> [WHAT IS EXPECTED] The data is to be set down once more, exactly as it reads.

_ _ _

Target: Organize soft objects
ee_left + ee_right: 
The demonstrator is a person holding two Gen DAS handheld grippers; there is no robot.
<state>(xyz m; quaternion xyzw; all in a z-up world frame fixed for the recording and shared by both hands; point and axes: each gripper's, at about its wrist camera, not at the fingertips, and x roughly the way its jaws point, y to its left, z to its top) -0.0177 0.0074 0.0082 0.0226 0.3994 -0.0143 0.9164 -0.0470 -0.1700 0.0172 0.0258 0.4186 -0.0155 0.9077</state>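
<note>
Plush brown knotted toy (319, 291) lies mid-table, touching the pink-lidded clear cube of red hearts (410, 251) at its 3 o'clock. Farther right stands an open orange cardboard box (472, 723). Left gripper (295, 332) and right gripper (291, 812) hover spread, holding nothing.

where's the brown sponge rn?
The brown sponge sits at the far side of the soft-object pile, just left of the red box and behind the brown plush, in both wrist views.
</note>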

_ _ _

> [WRITTEN ANSWER]
Target: Organize soft objects
ee_left + ee_right: 
The demonstrator is a person holding two Gen DAS handheld grippers; there is no robot.
<state>(xyz m; quaternion xyzw; all in a z-up world frame fixed for the recording and shared by both hands; point and axes: each gripper's, at about its wrist camera, not at the fingertips, and x roughly the way its jaws point, y to its left, z to its top) -0.0177 0.0074 0.0082 0.0226 0.3994 -0.0143 0.9164 -0.0470 -0.1700 0.0172 0.0258 0.4186 -0.0155 0.9077</state>
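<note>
Plush brown knotted toy (319, 291) lies mid-table, touching the pink-lidded clear cube of red hearts (410, 251) at its 3 o'clock. Farther right stands an open orange cardboard box (472, 723). Left gripper (295, 332) and right gripper (291, 812) hover spread, holding nothing.

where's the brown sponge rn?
The brown sponge sits at the far side of the soft-object pile, just left of the red box and behind the brown plush, in both wrist views.
</note>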

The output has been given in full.